▶ [ACTIVITY] Each line of the data below that includes the string "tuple" must be copied.

▶ [ENTRIES SHOWN]
═══
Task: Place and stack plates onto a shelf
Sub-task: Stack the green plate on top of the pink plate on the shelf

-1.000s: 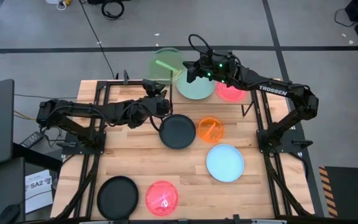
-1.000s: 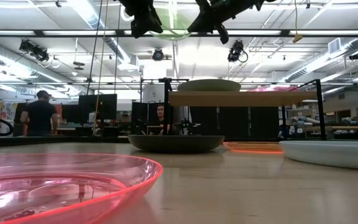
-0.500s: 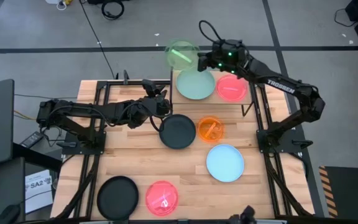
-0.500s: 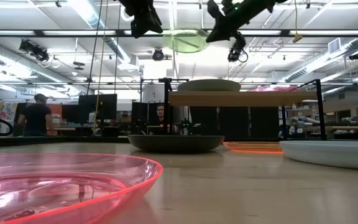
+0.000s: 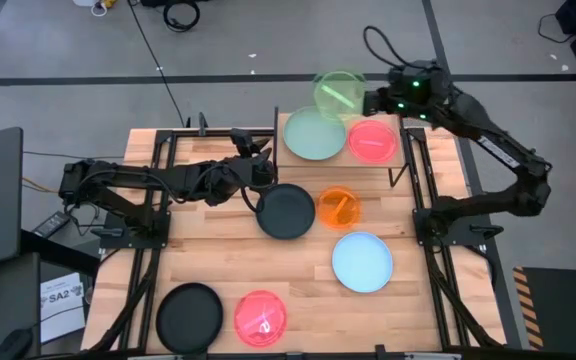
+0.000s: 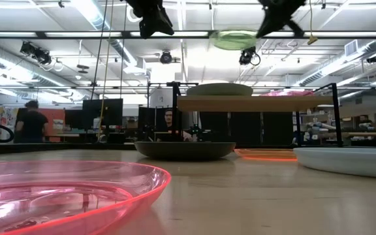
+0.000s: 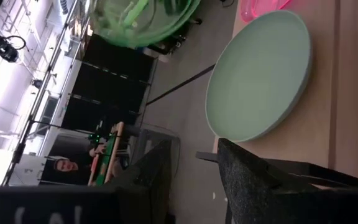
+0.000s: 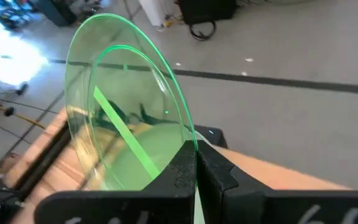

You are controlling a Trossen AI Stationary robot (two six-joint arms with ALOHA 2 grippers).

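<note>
Fingers of the right gripper (image 8: 194, 163), pinched on the translucent lime-green round plastic plate (image 5: 339, 90), carry it at the high view's upper middle above the light-wood shelf (image 5: 402, 152); next, lowering onto the pink plate (image 5: 372, 140).

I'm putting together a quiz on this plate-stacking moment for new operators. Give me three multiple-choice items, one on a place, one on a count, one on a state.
1. Where is the lime green plate?
A. flat on the shelf
B. held in the air above the shelf
C. on the table by the black plate

2. How many plates rest on the shelf?
A. two
B. none
C. four

3. How does the left gripper stand?
A. shut on a plate
B. open and empty
C. out of view

Key: 1 B, the right gripper pinches its rim overhead; 2 A, only the pale green plate and the pink plate lie there; 3 B, its fingers stand apart, holding nothing.
</note>
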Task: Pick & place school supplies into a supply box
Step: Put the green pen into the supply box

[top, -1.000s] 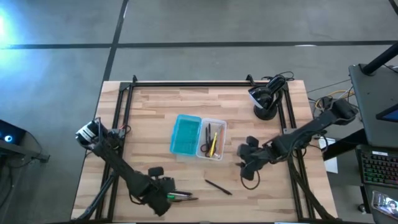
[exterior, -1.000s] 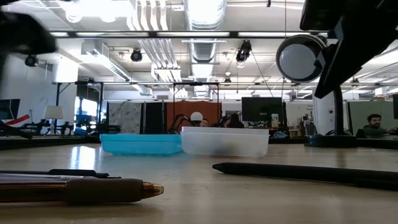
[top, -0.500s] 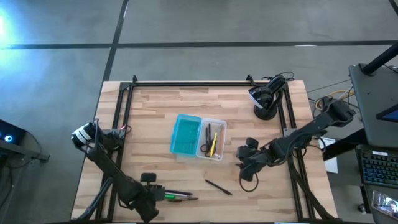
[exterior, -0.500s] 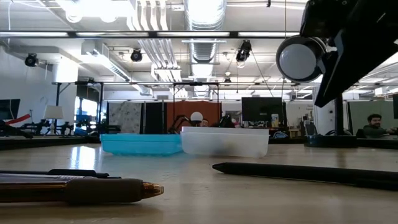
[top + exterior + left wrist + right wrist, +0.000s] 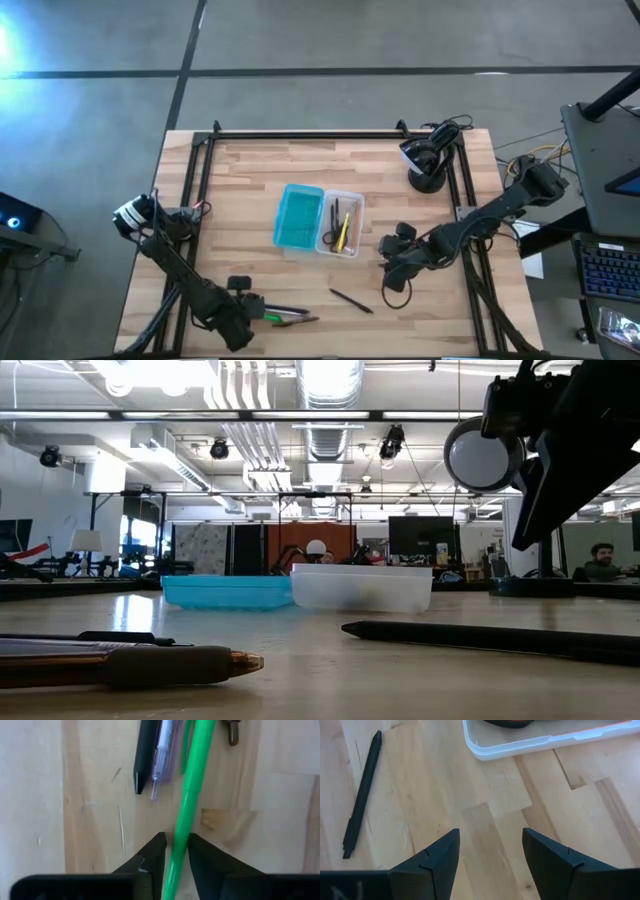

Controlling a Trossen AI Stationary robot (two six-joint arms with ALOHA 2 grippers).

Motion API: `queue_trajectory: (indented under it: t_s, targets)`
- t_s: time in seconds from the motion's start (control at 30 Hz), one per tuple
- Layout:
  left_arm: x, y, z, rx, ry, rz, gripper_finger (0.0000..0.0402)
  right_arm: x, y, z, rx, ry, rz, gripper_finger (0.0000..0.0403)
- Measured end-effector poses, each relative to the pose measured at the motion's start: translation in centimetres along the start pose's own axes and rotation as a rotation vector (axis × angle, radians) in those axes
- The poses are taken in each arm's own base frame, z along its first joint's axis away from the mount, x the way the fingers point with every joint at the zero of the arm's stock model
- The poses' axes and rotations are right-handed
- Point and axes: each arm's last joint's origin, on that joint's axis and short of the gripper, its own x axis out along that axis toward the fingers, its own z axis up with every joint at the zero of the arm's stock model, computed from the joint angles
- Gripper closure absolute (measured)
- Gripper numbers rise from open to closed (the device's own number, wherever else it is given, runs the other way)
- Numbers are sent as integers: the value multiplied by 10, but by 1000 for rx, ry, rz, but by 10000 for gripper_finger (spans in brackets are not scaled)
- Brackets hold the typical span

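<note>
Your left pincer point(image 5: 175, 851) has narrowed onto the green pen point(image 5: 189, 800); right pincer point(image 5: 490, 852) wide, empty; clear box point(image 5: 341, 223) holds scissors, yellow pencil.

The bench point(image 5: 240, 170) is being presented as a light wooden butcher-block surface, bordered by a black frame. Near its centre, a clear supply box point(image 5: 342, 223) is being carried, with a teal lid point(image 5: 299, 216) lying flat and touching the box's side. A black pen point(image 5: 351, 300) is lying alone on the bare wood, nearer the front edge, well apart from the box. Toward the front left corner, a small cluster of pens point(image 5: 290, 316) is resting directly on the wood; a green pen point(image 5: 192, 795), a purple pen point(image 5: 163, 757) and a dark pen point(image 5: 144, 755) are being seen side by side there.
</note>
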Motion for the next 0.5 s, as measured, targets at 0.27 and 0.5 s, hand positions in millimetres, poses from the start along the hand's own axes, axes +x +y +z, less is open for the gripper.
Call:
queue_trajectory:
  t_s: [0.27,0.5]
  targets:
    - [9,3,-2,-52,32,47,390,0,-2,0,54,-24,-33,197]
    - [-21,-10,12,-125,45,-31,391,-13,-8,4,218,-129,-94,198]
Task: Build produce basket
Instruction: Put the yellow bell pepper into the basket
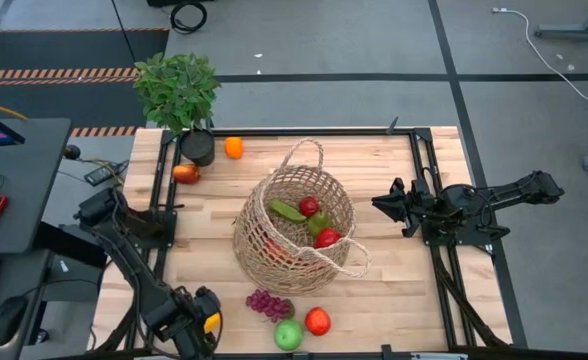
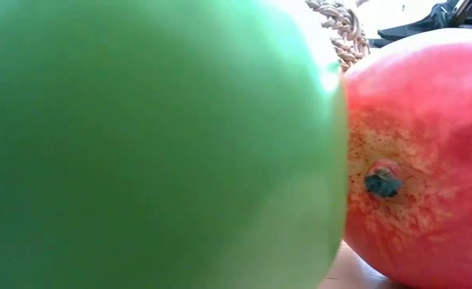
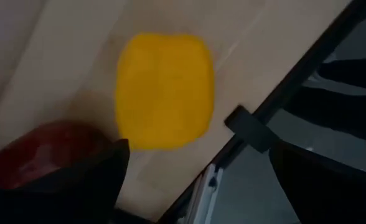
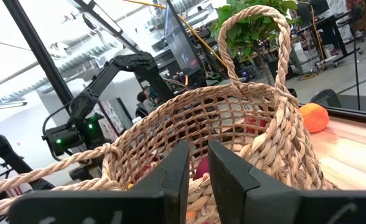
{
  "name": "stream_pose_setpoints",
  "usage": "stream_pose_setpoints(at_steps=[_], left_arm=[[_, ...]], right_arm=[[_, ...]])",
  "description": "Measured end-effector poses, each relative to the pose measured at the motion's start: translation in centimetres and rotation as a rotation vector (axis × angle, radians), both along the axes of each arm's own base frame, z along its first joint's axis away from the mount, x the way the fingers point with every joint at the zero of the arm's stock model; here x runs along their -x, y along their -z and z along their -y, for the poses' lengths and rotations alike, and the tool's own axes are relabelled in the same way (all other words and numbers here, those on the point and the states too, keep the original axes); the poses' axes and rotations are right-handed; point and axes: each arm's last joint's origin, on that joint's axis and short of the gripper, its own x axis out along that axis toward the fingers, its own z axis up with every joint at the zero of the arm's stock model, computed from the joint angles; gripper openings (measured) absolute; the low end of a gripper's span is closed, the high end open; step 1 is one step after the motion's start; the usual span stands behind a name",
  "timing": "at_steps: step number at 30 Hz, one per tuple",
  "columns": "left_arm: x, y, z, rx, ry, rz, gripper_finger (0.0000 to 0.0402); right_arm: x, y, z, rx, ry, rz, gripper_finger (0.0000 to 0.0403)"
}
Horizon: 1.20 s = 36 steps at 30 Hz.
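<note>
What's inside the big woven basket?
Looking down into the basket, you can see a green cucumber, a red fruit, something small and green and another red piece. Anything beneath those is covered, so I can't tell what.

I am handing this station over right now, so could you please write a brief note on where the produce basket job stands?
Left gripper: open, at the table's near left edge over a yellow pepper and a dark red fruit, holding nothing.
Right gripper: shut, empty, waiting just right of the wicker basket.
Done: the basket at mid-table already holds a cucumber, red pieces and a green one.
Left: purple grapes, green apple and red apple near the front edge; orange and a red-orange fruit by the potted plant.
</note>
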Motion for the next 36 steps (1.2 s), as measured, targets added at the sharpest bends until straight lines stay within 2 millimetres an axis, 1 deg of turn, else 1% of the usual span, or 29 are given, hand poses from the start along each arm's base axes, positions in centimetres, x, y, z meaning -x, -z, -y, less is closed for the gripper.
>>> stream_pose_setpoints(at_steps=[7,14,19,25,28,32,36], left_arm=[[0.2,2.3,-1.3,-0.063,-0.046,-0.052,0.0392],[0.0,4.3,-1.3,0.020,-0.018,-0.012,0.0392],[0.5,5.7,-1.9,0.008,-0.057,-0.052,0.0392],[0.7,6.1,-2.2,-0.001,-0.066,-0.061,0.0390],[0.7,6.1,-2.1,0.001,-0.065,-0.058,0.0384],[0.7,6.1,-2.1,0.001,-0.070,-0.059,0.0363],[0.7,6.1,-2.1,0.005,-0.101,-0.064,0.0332]], right_arm=[[0.0,0.0,0.0,0.000,0.000,0.000,0.0064],[0.0,0.0,0.0,0.000,0.000,0.000,0.0064],[0.0,0.0,0.0,0.000,0.000,0.000,0.0064],[0.0,0.0,0.0,0.000,0.000,0.000,0.0064],[0.0,0.0,0.0,0.000,0.000,0.000,0.0064],[0.0,0.0,0.0,0.000,0.000,0.000,0.0064],[0.0,0.0,0.0,0.000,0.000,0.000,0.0064]])
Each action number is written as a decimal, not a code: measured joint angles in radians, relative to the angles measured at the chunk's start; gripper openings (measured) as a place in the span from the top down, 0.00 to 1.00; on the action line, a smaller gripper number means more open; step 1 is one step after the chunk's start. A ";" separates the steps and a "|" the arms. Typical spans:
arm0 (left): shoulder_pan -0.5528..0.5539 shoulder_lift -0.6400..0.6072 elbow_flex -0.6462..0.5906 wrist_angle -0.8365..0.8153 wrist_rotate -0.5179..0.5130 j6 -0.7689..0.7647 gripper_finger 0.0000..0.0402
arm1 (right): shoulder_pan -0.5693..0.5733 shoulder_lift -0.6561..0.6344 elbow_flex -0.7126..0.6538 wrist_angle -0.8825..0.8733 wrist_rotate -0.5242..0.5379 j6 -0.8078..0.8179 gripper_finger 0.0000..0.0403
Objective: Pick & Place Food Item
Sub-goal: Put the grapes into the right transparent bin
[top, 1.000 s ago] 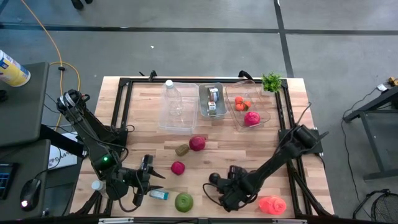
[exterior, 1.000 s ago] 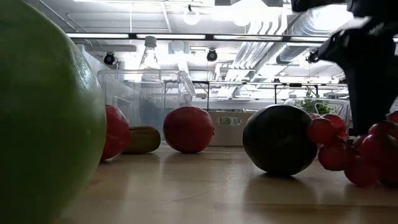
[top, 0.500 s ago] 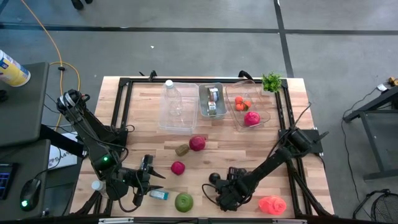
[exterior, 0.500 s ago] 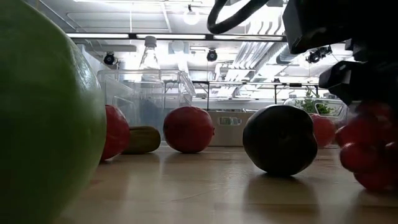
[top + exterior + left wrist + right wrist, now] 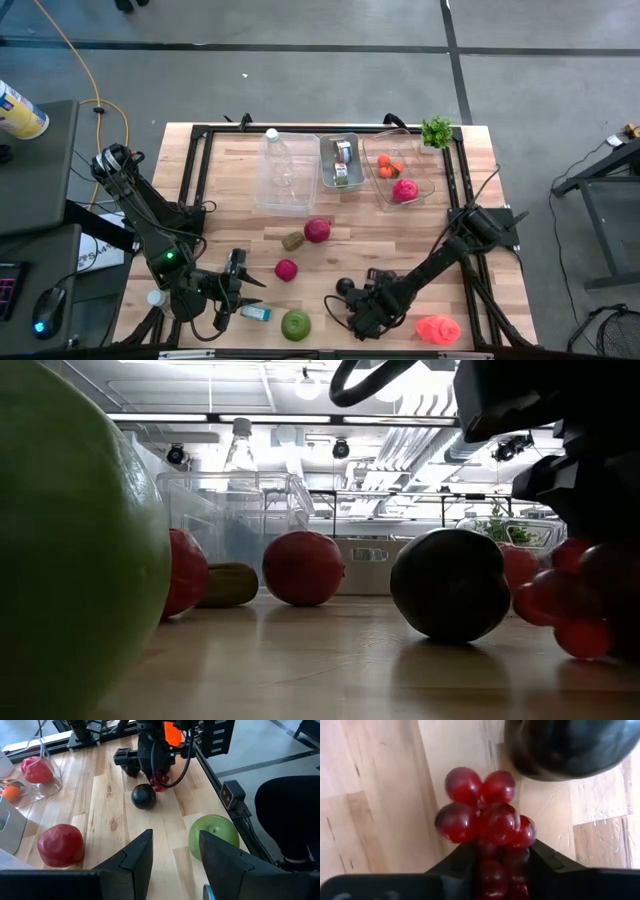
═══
▶ [SOLUTION FOR THIS TASK]
- t_s: time in seconds from the motion's start (control at 30 Hz), one per tuple
  "timing": "at_steps: step number at 30 Hz, one per tuple",

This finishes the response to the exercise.